* Requirement
In the records, find every line with the word "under" and copy it out.

Stored items:
────

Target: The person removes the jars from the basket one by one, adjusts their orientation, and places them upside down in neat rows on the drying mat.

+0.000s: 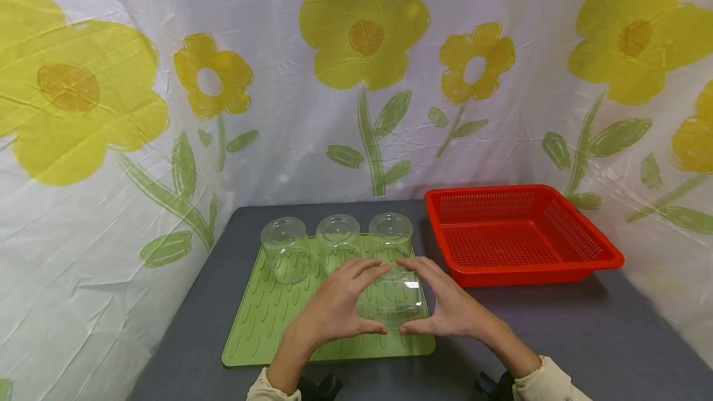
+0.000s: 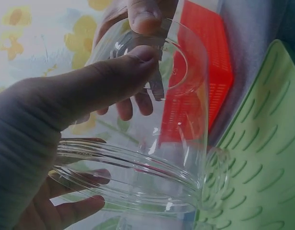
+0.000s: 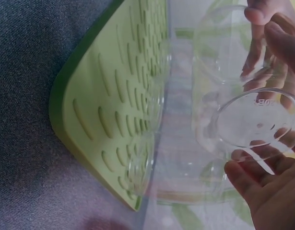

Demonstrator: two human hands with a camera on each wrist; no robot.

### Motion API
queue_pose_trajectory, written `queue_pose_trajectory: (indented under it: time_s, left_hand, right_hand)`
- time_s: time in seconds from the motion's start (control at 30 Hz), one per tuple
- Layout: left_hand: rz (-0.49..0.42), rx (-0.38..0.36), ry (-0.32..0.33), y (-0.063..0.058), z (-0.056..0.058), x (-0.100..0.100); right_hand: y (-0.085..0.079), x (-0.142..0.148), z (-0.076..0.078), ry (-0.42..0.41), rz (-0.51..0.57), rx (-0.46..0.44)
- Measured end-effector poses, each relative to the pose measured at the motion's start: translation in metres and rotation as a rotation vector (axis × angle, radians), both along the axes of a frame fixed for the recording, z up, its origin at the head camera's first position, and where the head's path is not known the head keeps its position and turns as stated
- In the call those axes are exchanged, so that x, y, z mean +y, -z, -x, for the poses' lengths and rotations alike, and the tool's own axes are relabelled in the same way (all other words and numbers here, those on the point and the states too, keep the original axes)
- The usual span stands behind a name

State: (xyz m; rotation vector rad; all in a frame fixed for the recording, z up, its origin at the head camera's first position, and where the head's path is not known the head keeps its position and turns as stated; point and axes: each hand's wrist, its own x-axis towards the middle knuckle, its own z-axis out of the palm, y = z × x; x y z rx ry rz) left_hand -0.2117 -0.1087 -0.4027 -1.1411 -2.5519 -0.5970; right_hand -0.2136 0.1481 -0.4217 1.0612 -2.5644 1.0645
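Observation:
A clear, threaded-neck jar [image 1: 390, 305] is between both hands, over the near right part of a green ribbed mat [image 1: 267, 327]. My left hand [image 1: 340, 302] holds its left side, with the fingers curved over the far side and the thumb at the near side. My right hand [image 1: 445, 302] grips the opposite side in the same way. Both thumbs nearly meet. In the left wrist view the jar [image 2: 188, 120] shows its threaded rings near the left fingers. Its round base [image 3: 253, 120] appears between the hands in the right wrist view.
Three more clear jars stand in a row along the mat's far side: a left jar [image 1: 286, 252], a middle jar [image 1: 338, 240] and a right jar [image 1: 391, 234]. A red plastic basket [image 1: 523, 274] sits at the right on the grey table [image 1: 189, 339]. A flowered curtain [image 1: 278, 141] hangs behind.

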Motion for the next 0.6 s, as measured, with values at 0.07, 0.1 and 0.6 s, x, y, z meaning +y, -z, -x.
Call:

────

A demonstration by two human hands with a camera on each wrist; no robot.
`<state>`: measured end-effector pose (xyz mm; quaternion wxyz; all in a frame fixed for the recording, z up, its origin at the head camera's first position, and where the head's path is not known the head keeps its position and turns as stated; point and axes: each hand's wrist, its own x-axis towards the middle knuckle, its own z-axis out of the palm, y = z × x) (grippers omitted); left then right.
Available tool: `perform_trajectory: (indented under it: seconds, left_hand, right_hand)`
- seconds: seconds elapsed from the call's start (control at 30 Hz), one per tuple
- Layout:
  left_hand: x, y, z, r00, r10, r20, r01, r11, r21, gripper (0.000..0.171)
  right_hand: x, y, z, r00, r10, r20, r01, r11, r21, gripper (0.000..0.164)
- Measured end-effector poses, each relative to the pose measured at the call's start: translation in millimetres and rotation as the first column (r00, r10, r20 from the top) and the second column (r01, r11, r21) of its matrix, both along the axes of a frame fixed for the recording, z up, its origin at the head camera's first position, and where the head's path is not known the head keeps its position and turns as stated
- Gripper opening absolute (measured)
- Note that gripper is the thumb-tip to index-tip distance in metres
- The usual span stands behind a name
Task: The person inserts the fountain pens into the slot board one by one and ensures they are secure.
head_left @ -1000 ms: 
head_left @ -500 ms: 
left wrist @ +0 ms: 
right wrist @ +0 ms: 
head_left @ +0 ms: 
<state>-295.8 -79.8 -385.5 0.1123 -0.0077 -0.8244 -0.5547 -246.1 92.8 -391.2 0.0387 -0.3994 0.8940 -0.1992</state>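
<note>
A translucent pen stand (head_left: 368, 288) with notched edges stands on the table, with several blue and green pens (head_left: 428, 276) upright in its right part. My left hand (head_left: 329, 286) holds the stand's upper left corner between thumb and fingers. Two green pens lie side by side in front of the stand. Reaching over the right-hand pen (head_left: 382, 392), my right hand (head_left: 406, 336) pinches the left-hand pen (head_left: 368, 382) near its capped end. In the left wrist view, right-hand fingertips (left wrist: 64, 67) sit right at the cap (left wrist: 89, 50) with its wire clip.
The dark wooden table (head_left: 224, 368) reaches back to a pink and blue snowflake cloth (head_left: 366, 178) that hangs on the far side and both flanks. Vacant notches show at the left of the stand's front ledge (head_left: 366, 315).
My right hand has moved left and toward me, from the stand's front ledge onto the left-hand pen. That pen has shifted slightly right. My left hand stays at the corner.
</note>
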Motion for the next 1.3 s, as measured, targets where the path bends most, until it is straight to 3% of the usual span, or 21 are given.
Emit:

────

* Task solution
queue_pose_trajectory, written `queue_pose_trajectory: (indented under it: time_s, left_hand, right_hand)`
Available tool: `perform_trajectory: (indented under it: seconds, left_hand, right_hand)`

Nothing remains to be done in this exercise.